Foto colhida na NET
O que você faria se descobrisse ser portador de uma doença terminal, capaz de lhe permitir viver apenas por alguns pares de dias? (Essa pergunta é para todos que por aqui passarem)
Amaro, um certo personagem, habitante em uma certa cidade de um certo país, fez essa descoberta ao receber o resultado de uma doação ao Banco de Sangue local. À simples menção de que havia qualquer coisa fora do normal, ele foi sentindo a vista escurecer, o mundo girar e formigamentos nas pernas. Depois de tomar um café forte e sentir as forças retornando, diante de inexorável realidade, resolveu que iria aproveitar bem o pouco tempo que restava. Para ele, o que seria aproveitar bem? Sendo, desde sempre, um cara pacato, reservado, tímido, calado, quieto, quase invisível mesmo, pensou que seria bom mudar de temperamento. Nesses últimos dias de vida... Iria ser um outro Amaro.

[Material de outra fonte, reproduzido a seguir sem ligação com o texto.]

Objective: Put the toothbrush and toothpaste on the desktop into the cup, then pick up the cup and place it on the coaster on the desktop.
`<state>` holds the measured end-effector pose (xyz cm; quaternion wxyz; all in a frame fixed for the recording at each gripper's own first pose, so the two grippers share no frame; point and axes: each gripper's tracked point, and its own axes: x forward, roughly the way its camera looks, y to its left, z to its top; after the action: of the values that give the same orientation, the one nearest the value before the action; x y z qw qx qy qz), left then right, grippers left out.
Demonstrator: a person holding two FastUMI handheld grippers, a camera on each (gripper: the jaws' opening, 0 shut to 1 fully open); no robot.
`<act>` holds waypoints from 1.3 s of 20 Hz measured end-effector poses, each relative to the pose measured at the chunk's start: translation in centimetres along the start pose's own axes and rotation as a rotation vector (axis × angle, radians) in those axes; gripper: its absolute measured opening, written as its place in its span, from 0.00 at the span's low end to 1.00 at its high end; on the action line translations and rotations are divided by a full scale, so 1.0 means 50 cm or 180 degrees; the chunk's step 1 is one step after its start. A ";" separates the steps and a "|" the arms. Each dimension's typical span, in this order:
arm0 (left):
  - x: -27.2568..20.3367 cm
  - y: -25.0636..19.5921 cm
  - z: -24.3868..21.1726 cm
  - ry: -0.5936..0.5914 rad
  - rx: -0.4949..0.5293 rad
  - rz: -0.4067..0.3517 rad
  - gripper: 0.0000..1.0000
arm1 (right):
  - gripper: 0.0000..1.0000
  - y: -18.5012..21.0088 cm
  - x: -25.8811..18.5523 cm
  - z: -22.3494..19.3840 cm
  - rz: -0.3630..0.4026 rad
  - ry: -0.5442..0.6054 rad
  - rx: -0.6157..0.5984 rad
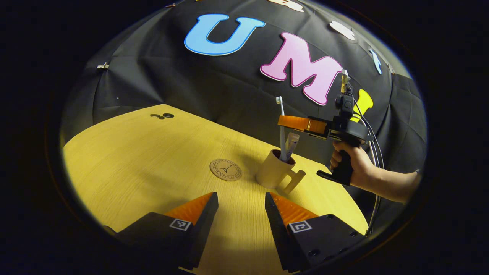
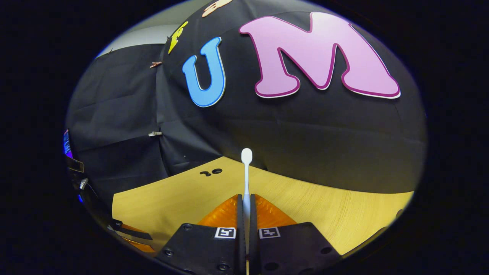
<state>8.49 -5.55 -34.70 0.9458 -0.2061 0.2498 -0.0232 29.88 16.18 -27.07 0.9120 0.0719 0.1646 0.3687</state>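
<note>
A cream cup with a side handle stands on the wooden table, just right of the round coaster. A toothpaste tube leans inside the cup. The white toothbrush stands upright with its lower end in the cup, and my right gripper is shut on its shaft above the rim. In the right gripper view the toothbrush rises from between that gripper's closed fingers. My left gripper is open over the table's near side, short of the cup, with nothing between its fingers.
A hand holds the right gripper's handle at the right, cables trailing behind it. Small dark bits lie at the table's far corner by the black cloth wall. Bare tabletop spreads left of the coaster.
</note>
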 end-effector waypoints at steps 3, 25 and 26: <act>0.000 0.001 -0.001 0.0023 0.0001 0.0017 0.78 | 0.07 -0.006 0.000 -0.033 0.0010 0.0136 -0.0011; 0.016 -0.005 0.023 0.0086 0.0065 -0.0117 0.78 | 0.30 0.004 -0.130 -0.051 -0.0337 0.0501 -0.0518; 0.015 -0.007 0.024 0.0083 0.0073 -0.0124 0.78 | 0.30 0.006 -0.141 -0.051 -0.0333 0.0534 -0.0488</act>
<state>9.75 -5.52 -33.98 0.9441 -0.1997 0.2578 -0.0472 24.01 11.51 -27.63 0.9159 -0.0379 0.2152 0.3368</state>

No pacote das mudanças, no topo da lista, constava a sinceridade. De então em diante, diria o que viesse à cabeça, sobre tudo e todos. Também tinham os dias contados aquela postura subserviente de sempre, pusilânime. Aquela mania de se sentir “o último dos homens”. E sentenciou: nunca mais vou servir de chacota para os companheiros de trabalho, vizinhos e conhecidos. Sim, partiria de cabeça erguida, sem levar nenhum tipo de desaforo pra casa (ou pro túmulo, melhor dizendo).

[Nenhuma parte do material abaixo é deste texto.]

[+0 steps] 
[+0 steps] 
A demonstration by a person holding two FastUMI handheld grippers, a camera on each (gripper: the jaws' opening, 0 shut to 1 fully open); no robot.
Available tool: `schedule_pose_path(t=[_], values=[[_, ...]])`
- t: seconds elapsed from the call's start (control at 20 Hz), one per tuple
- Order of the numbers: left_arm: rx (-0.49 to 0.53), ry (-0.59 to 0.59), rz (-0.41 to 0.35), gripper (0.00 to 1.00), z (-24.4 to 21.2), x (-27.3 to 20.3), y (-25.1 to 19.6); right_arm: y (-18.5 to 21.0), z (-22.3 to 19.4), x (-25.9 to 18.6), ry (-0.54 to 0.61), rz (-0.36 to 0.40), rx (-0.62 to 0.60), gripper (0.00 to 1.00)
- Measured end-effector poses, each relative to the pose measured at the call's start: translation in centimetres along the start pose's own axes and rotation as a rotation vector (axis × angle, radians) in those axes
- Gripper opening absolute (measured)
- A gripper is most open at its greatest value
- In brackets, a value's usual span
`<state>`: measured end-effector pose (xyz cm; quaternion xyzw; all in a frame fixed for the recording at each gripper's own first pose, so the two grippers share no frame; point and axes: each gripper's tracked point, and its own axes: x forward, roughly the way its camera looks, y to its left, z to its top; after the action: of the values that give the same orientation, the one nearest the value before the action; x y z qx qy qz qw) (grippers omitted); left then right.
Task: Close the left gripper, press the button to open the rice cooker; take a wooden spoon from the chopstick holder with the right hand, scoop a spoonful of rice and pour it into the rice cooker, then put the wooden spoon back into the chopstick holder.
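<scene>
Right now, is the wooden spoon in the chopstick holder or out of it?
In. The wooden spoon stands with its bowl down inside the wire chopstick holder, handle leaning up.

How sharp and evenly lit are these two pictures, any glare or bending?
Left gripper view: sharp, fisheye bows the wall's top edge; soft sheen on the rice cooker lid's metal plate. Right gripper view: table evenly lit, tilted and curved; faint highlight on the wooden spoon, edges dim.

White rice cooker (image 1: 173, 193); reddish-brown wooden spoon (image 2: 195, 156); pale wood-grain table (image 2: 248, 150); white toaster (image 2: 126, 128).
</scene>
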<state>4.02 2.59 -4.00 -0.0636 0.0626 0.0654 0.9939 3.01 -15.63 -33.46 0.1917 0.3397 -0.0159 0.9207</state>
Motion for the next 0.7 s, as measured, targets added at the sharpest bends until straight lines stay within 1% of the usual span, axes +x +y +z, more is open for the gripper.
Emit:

Na manhã seguinte, logo ao colocar os pés fora de casa, disse ao vizinho que o achava insuportavelmente incomodativo e que detestava o gosto musical do camarada. Ao se dirigir para o carro, recebeu uma ligação, ao celular, da moça com quem tivera um encontro fazia alguns dias, a quem revelou que até era boazinha de cama, mas que precisava “caprichar geral” no sexo oral. Chegando ao trabalho, resolveu estacionar na vaga do seu chefe. Quando o próprio veio lhe pedir para retirar o veículo, disse-lhe, aos berros, que não saía, pois não havia ali ninguém melhor do que ele, e que ali iria permanecer.
Os ataques de sinceridade extrema foram se replicando ao longo do dia, até que recebeu uma ligação do laboratório de exames, na qual uma voz quase sumida lhe pediu imensas desculpas por um engano ocorrido na troca de resultados. Enfim, não era ele, e sim outro quem tinha para viver os seus últimos dias de vida.
Debalde. O estrago já havia sido consumado. Naquele momento, parecia que o mundo caia sobre sua cabeça. E, diante da realidade, não podia voltar a ser o velho Amaro. Muito menos o novo.
Às vezes, sinceridade em demasia pode causar efeitos irreversíveis. (Essa orientação vai para um determinado anônimo que, como o Amaro, páira entre ser tratado como invisível e entre ser alguém desagradável e pesado).